▶ _TASK ITEM_: In the entries below, begin at the line that has "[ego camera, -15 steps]", stop after the line that has "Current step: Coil", and output those lines exactly with no pictures.

*** TASK INPUT ***

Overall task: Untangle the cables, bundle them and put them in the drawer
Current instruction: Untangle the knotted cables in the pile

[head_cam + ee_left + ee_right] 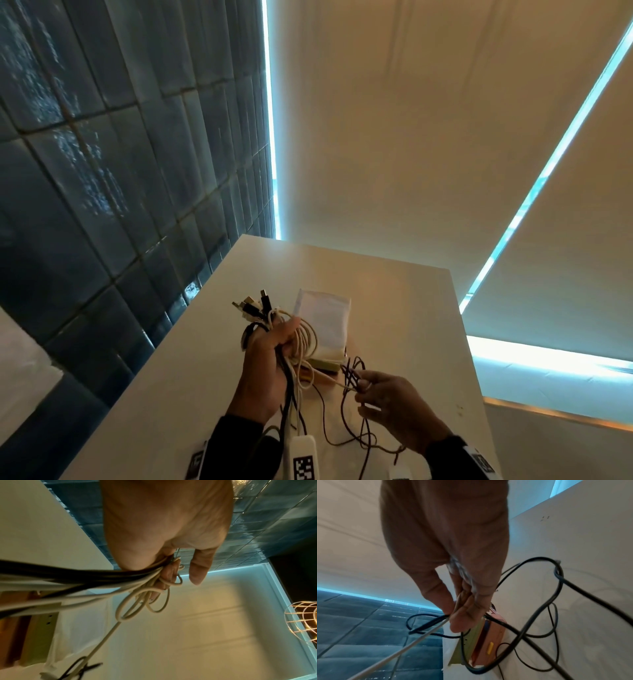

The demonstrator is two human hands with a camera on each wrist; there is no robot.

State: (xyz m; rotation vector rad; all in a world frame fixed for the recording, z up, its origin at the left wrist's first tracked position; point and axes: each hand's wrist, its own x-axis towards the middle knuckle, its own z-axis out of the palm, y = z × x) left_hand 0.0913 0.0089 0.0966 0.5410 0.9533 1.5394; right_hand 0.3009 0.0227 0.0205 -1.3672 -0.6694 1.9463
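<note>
My left hand (274,346) grips a bunch of black and white cables (294,346) above the white table (394,301); their plugs (253,305) stick up past the fingers. In the left wrist view the curled fingers (164,574) hold white loops (137,601) and black strands. My right hand (373,387) pinches a white cable (412,642) together with a thin dark cable (352,373). The white cable runs taut between both hands. Loose loops of the dark cable (539,615) lie on the table under the right hand.
A white plastic bag (325,322) lies on the table behind the hands, with a green and orange box (488,639) at its near end. Dark blue tiles (102,171) cover the wall on the left. A wire lampshade (302,620) shows in the left wrist view.
</note>
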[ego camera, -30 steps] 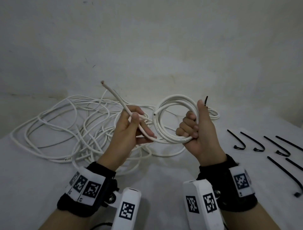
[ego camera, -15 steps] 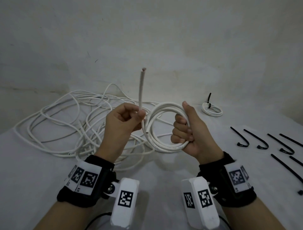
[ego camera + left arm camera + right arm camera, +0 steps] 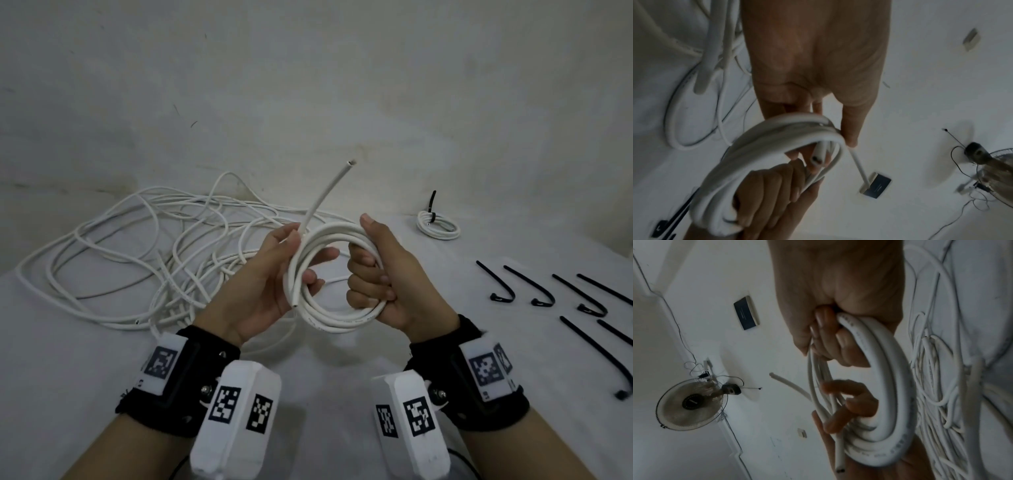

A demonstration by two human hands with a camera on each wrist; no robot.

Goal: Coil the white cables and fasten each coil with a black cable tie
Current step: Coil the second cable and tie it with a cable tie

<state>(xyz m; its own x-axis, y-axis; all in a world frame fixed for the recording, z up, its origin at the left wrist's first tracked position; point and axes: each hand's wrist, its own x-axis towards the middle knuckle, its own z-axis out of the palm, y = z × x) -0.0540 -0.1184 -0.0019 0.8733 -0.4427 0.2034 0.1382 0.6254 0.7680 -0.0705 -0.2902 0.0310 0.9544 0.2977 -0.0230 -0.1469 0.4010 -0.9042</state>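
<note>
A white cable coil [image 3: 334,305] of several loops hangs in the air between both hands. My right hand [image 3: 375,274] grips its right side, fingers curled through the ring and thumb up along the top. My left hand [image 3: 291,263] holds the coil's left side, thumb and fingers around the loops; the free cable end [image 3: 329,190] sticks up from it toward the wall. The other cut end [image 3: 294,301] points down by my left palm. In the wrist views the coil [image 3: 764,146] [image 3: 885,386] sits in both hands' fingers. Loose black cable ties [image 3: 544,287] lie on the table at right.
A tangle of loose white cable [image 3: 137,260] covers the white table [image 3: 68,394] at left and behind the hands. A small finished coil with a black tie [image 3: 436,228] lies at the back right. The wall rises close behind the table.
My left hand has come right against the coil and now holds its left side. The free cable end has swung from leaning left, through upright, to leaning right.
</note>
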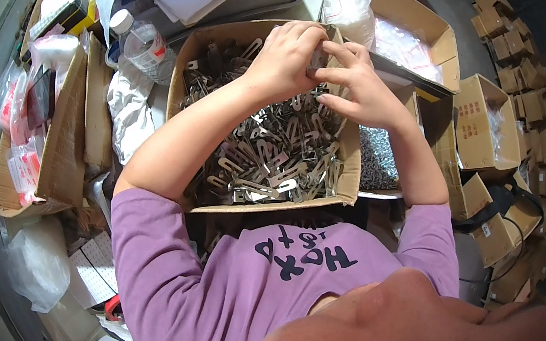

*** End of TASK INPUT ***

▶ _EXPECTED ANSWER_:
[ego camera, -15 steps] 
[ego camera + left arm camera + right arm camera, +0 steps] 

A demonstration by two human hands with a camera on each wrist; no robot.

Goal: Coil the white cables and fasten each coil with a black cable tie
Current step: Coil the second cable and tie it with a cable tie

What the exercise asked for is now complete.